The quick start needs a model that can reliably generate structured output and perform tool calls.
Use a model with tool-call support and at least an 8K context window. For longer device descriptions
or conversations with more device state, use a 32K or larger context window.

## Vision Model

The vision model is used for camera images, screenshots, and multimodal input analysis. You can
skip it for a basic device-control quick start.

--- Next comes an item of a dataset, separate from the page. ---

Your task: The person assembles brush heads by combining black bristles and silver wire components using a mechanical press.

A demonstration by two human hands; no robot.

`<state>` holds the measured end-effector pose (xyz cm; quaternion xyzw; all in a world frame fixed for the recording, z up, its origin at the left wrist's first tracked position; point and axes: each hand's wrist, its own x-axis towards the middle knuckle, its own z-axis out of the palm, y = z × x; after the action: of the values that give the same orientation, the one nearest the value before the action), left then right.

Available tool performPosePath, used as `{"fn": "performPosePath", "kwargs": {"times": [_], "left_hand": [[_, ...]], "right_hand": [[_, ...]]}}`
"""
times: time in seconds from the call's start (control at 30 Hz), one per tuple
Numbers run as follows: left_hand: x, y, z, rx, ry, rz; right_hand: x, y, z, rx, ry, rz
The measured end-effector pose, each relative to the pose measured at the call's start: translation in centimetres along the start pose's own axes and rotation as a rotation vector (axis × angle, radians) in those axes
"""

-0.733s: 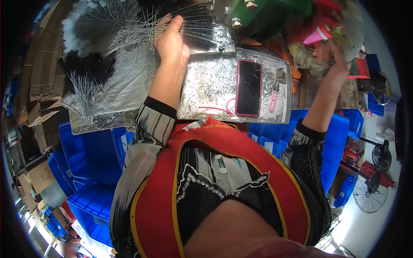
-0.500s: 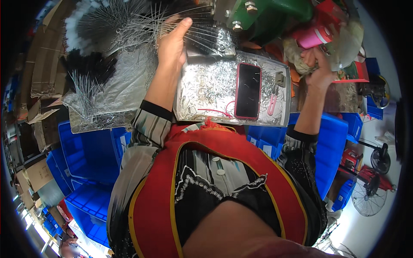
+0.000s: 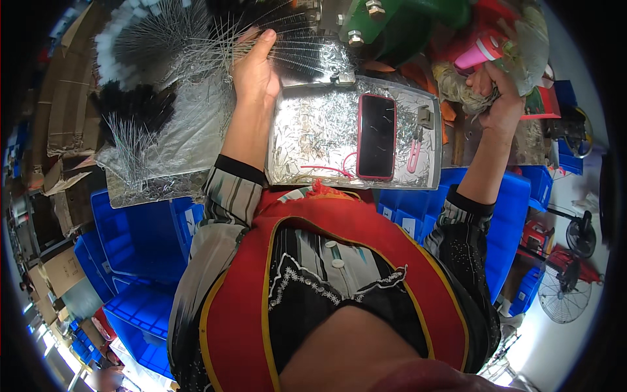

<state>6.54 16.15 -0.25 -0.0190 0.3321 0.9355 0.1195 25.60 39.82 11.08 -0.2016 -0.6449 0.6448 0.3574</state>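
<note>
My left hand (image 3: 255, 72) is closed around a bunch of thin wire brushes (image 3: 297, 55), thumb on top. Their black bristled ends fan out to the right and the bare wire stems to the left. At the far right my right hand (image 3: 501, 98) has its fingers curled into a bundle of pale strands (image 3: 460, 88); what kind of strands they are I cannot make out. Right above these fingers lies a pink, spool-like thing (image 3: 475, 55) with a white band.
A shallow tray (image 3: 313, 130) strewn with wire clippings holds a phone (image 3: 377, 137) and pink-handled snips (image 3: 415, 153). A green machine (image 3: 418, 19) with bolts stands behind. More black brushes (image 3: 134, 108) and white-tipped ones (image 3: 124, 46) lie left. Blue bins (image 3: 140, 235) stand below the table.
My right hand has shifted rightward at the pale strands, its wrist turned out. My left hand keeps its hold on the brushes and has moved slightly left.
</note>
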Motion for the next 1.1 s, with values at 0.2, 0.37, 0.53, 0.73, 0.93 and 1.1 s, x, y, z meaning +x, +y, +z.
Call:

| Mode | Configuration | Notes |
| --- | --- | --- |
| Auto | `VISION_PROVIDER=auto` | Default mode. Reuses the primary agent model when it supports image input. No separate API key is needed. |
| DashScope | `VISION_PROVIDER=dashscope`, `VISION_MODEL=qwen-vl-plus` or `qwen-vl-max`, `VISION_API_KEY=...` | Uses a separate Qwen VL model. Use this when the primary agent model does not support images, or when vision should be configured separately. |

The console **Vision model** area controls enablement, provider, model, API key, and timeout.

For all configuration sources and apply behavior, see [Configuration](../configuration.md).